Ya no tiene gracia: insominio, ciática, contracciones, síndrome de
las piernas inquietas, la oficina, la casa, los niños.... Y aún 7
semanas por delante. Esto pinta mal. Y a mejor no va a ir, eso lo
sabemos ya. Estoy agotada... Y lo que me queda.
Aún así, siempre hay un momento para sonreir.
Me
he ido a León en Semana Santa, me he olvidado del Quelato de magnesio, y
he empeorado en todo. ¡Qué horror! A ver si me pongo al día y mejoro.
Ya sabéis que ayuda con casi todas las molestias, incluído el insomnio.
Aunque
reconozco que en su día me dijeron (un médico) que un Lexatin no
ocasionaba daños y ya no sé cómo mantener esta ansiedad, debida al
agotamiento, a raya.

La
pequeña Noelia no deja de moverse. Se mueve a todas horas. Por el día,
por la noche, en casa, en la oficina... Y es un trastorno. Hoy mi madre
me dijo -No sé cómo te gusta estar embarazada, yo lo odiaba-. A ver...

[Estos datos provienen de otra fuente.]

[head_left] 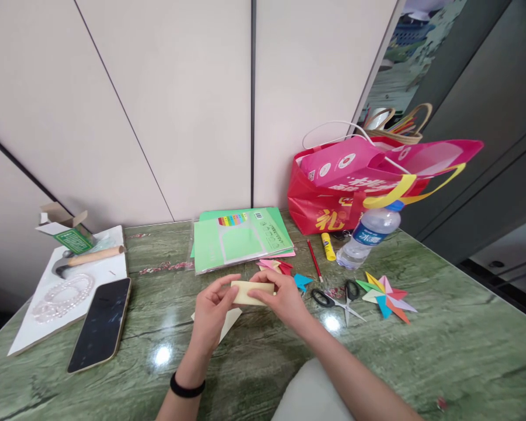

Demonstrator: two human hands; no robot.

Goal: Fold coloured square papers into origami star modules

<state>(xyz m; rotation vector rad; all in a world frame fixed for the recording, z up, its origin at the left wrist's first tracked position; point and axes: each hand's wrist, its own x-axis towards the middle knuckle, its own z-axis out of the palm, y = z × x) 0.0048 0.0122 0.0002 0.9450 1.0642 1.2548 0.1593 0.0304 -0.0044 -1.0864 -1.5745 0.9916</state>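
1. Pinching one cream paper strip [246, 286] together, the left hand [211, 304] and right hand [287, 296] hold it above the table [456, 339], thumbs on its face.
2. Uneven thumb pressure could crease it crookedly; a dropped left wrist could rumple the pale paper [230, 323] beneath.
3. Rightward: one pair of scissors [347, 307], one pencil [314, 261], one glue stick [328, 247], one water bottle [368, 235], one paper star [386, 297]. The open scissors could nick a straying forearm.
4. Leftward: one phone [100, 325], one hammer [95, 257], one small box [73, 240].

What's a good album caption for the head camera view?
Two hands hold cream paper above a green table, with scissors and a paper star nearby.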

No me has entendido, me gusta. Me gusta el día que salen las dos rayas,
el día que te hacen la eco y te dicen que está bien, el día que te dicen
si es niño o niña y el día que te dicen que ya va a nacer. Momentos
maravillosos que en este momento no compensan las punzadas en la espalda
y las noches sin dormir. ¡ESTOY HARTA! Quiero que salga ya, que pase el
tiempo, o en su defecto, que pueda cagarme en todo en el sofá de casa y
no tenga que estar 8 horas y media con el culo en una silla intentando
que mi cerebro, que hace meses que dejó de funcionar, siga a la altura y
que mi cuerpo no me duela en una posicición para la que 3 kilos de
barriga es incompatible.


¿Por
qué? ¿Por qué tengo que demostrar que soy superwoman? Quiero irme a
casa, meterme en la cama, que mi madre se lleve a los niños y no
escuchar a mi marido ni respirar hasta que nazca la niña, o mejor, hasta
bastante después.
¡Ah! Sí, ha sido mi cumpleaños. Un día fantástico en León, con familia, amigos y diversión infantil.